Directions: Please restate the data word for word.

Recorded data:

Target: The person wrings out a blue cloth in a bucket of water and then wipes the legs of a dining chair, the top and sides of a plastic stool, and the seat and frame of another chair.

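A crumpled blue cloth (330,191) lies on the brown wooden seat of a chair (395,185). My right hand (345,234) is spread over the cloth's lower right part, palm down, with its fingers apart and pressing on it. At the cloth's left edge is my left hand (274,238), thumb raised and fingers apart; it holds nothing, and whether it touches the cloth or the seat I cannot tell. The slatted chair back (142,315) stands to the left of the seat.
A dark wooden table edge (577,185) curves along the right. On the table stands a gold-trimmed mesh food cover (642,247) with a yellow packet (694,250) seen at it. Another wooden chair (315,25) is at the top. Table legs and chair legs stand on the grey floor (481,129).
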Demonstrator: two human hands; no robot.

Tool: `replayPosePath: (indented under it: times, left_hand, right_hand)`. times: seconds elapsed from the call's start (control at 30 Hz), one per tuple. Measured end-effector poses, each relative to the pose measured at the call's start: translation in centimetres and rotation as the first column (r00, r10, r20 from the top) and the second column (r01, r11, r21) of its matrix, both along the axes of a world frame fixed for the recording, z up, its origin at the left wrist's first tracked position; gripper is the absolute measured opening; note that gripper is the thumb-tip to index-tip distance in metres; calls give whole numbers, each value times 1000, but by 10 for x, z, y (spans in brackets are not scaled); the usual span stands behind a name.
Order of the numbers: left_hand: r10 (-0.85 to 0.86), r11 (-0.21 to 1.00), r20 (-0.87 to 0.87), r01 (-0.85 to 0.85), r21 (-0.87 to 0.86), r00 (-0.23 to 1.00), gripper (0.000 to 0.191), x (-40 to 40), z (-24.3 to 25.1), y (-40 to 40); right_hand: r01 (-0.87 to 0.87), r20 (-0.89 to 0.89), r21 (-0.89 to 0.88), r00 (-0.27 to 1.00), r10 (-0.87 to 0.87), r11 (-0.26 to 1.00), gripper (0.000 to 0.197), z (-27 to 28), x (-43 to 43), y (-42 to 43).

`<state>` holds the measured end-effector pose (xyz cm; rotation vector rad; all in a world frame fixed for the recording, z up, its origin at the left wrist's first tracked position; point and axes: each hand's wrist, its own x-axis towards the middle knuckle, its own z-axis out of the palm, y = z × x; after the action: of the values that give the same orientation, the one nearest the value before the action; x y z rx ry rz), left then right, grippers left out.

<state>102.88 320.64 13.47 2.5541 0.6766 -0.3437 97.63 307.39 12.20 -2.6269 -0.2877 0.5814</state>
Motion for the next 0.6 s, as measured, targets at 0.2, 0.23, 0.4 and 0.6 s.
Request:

Task result:
Target: The person wrings out a blue cloth in a bucket of water and then wipes the legs of a dining chair, the top and sides of a plastic stool, and the seat and frame of another chair.

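A crumpled blue cloth (330,191) lies on the brown wooden seat of a chair (395,185). My right hand (345,234) is spread over the cloth's lower right part, palm down, with its fingers apart and pressing on it. At the cloth's left edge is my left hand (274,238), thumb raised and fingers apart; it holds nothing, and whether it touches the cloth or the seat I cannot tell. The slatted chair back (142,315) stands to the left of the seat.
A dark wooden table edge (577,185) curves along the right. On the table stands a gold-trimmed mesh food cover (642,247) with a yellow packet (694,250) seen at it. Another wooden chair (315,25) is at the top. Table legs and chair legs stand on the grey floor (481,129).
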Demonstrator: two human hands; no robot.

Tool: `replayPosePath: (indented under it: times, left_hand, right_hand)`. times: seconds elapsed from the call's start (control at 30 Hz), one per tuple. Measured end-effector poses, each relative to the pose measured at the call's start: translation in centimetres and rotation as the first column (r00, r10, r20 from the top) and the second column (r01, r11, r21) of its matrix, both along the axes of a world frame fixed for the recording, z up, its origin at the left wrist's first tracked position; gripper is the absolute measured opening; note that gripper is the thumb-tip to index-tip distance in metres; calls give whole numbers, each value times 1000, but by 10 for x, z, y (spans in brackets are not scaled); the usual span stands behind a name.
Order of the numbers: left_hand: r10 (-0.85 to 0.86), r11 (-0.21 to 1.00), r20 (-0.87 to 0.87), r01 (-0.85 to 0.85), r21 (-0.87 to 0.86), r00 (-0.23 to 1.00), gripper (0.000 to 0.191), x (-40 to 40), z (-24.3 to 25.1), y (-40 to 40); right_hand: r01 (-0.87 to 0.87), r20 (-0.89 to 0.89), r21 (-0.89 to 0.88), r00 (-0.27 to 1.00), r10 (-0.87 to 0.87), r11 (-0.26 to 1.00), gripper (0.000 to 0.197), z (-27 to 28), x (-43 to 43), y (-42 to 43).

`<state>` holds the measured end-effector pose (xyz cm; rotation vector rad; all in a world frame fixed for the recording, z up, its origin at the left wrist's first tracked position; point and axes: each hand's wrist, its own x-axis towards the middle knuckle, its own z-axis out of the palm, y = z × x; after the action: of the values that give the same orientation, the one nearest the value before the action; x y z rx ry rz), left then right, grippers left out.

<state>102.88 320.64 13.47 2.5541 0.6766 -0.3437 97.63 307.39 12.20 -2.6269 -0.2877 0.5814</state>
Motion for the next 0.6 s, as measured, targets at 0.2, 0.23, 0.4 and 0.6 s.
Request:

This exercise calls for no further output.